Jeff Goodman remains on ballot as independent candidate for Warren law director


By Ed Runyan

runyan@vindy.com

WARREN

Jeff Goodman will remain on the Nov. 3 ballot as an independent candidate for Warren law director after a decision Monday by the Trumbull County Board of Elections.

The board went into executive session to discuss testimony from an Aug. 12 hearing and emerged to issue its decision, voting 4-0 to reject a challenge from two Warren residents who said Goodman should be removed from the ballot because he changed his voting address just before he submitted his nominating petitions to the elections board in May.

He changed his voting address from a building on West Market Street where he has an office and residence to a residence on North Park Avenue.
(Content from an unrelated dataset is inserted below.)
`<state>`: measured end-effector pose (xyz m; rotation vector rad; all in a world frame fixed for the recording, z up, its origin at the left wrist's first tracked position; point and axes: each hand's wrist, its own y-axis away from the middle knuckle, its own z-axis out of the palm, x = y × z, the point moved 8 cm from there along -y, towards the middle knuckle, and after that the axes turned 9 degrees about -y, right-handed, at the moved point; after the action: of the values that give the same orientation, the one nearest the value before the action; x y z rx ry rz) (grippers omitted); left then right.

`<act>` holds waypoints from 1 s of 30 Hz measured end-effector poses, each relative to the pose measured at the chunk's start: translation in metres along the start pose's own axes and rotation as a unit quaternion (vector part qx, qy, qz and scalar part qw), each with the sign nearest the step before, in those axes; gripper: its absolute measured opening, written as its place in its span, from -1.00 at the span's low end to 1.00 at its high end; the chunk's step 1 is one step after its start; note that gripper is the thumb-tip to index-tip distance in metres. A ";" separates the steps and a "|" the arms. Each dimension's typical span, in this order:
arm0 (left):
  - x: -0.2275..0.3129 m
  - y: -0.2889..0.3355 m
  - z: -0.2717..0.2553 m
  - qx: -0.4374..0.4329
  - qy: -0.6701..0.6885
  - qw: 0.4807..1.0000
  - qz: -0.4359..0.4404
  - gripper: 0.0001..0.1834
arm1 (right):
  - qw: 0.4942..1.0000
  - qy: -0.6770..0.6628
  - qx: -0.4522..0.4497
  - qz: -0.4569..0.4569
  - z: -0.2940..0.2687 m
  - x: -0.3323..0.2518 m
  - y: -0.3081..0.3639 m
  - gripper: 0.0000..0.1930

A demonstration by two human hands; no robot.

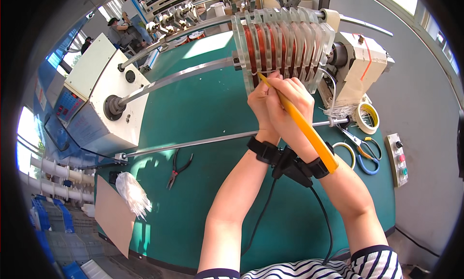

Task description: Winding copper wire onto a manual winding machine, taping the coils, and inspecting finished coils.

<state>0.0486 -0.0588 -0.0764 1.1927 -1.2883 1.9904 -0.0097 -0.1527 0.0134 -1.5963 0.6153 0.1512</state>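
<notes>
At the front of a winding former with clear plastic flanges [323, 37], my two hands work close together. Several reddish-brown wire coils [263, 44] sit between its flanges. My right hand [296, 97] is closed around a long yellow pointed stick [309, 129], whose narrow tip reaches the coils near the left end. Its broad end extends back over my right wrist. Just left of it, my left hand [261, 107] is closed with its fingertips up against the former. Whatever those fingers pinch is hidden; a thin white strip shows beside the tip.
A white winding machine [104, 93] stands left; its tailstock [360, 64] is right. A metal rod [193, 142] crosses the green table. Pliers [176, 171], a bundle of white ties [133, 194] and cardboard [113, 216] lie left; scissors [360, 146], tape [367, 118] and a button box [397, 159] right.
</notes>
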 end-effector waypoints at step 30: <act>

The two locations are close to each other, both on Courthouse Square downtown.

But the board said the change did not make his petitions invalid or misleading to the people who signed them, said Kathi Creed, chairman of the elections board.

Goodman also was qualified to be a candidate at the time he circulated his petitions, and the board also ruled against the accusation that Goodman was ineligible to run as an independent because of his connections to the Trumbull County Democratic Party.

Goodman said he never doubted that the board would rule in his favor and called the Aug. 12 hearing that resulted from the challenge a “distraction that didn’t benefit anyone.”

Goodman said he is looking forward to talking to voters about issues, including what he called “hundreds of thousands of dollars” the city currently pays for outside attorneys to handle legal matters for the city “that should be handled by the law department.”

Goodman faces longtime incumbent law director Greg Hicks, a Democrat, in November.

Hicks said Goodman’s comments are “blatantly untrue” because Goodman “doesn’t know how to read a budget” and is counting things such as the cost of bond counsel, who handled the sale of bonds for the city to refinance debt and buy a building.

He said the city also had to hire outside counsel to combat an effort by the Ohio Environmental Protection Agency to reduce the amount of total dissolved solids that wastewater treatment plants could allow to enter the Mahoning River, which could have “shut down GM” Lordstown if it had been implemented, Hicks said.

The board also ruled that Newton Falls voters will see a referendum on their ballot in November to allow them to decide whether to reverse a decision by the village council that removed a tax credit that will cost certain Newton Falls residents money through the village income tax.

The credit allowed people living in Newton Falls to avoid paying the village’s 1 percent income tax if they already pay 1 percent or more in the place where they work. The elections board acted to place the referendum on the ballot after the Ohio Supreme Court ruled last week in favor of Newton Falls resident Werner Lange, who sought to have the referendum on the ballot.